* _INSTRUCTIONS FOR THE TASK_
Please copy out the listing below in full and exactly.

------------------------------------

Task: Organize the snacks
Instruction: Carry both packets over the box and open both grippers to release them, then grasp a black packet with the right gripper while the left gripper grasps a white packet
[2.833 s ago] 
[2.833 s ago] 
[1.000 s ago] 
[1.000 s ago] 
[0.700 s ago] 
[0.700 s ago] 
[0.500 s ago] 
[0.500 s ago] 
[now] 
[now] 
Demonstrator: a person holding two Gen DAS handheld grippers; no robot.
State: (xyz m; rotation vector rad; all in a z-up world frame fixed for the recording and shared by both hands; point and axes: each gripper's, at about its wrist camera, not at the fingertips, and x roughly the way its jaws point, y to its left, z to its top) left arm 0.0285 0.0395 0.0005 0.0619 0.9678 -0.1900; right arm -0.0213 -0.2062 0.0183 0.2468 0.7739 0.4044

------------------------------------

* _ANSWER SECTION_
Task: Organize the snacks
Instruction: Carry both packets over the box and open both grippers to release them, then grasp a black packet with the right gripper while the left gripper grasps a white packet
[2.833 s ago] 
[2.833 s ago] 
[1.000 s ago] 
[1.000 s ago] 
[0.700 s ago] 
[0.700 s ago] 
[0.500 s ago] 
[0.500 s ago] 
[now] 
[now] 
Demonstrator: a person holding two Gen DAS handheld grippers; no robot.
State: (xyz m; rotation vector rad; all in a z-up world frame fixed for the recording and shared by both hands; point and axes: each gripper's, at about its wrist camera, not at the fingertips, and x roughly the way its jaws point, y to its left, z to its top) left arm 0.0285 0.0395 0.0005 0.0619 0.9678 -0.1900; right arm -0.0213 -0.2062 0.0183 0.2468 0.7739 0.4044

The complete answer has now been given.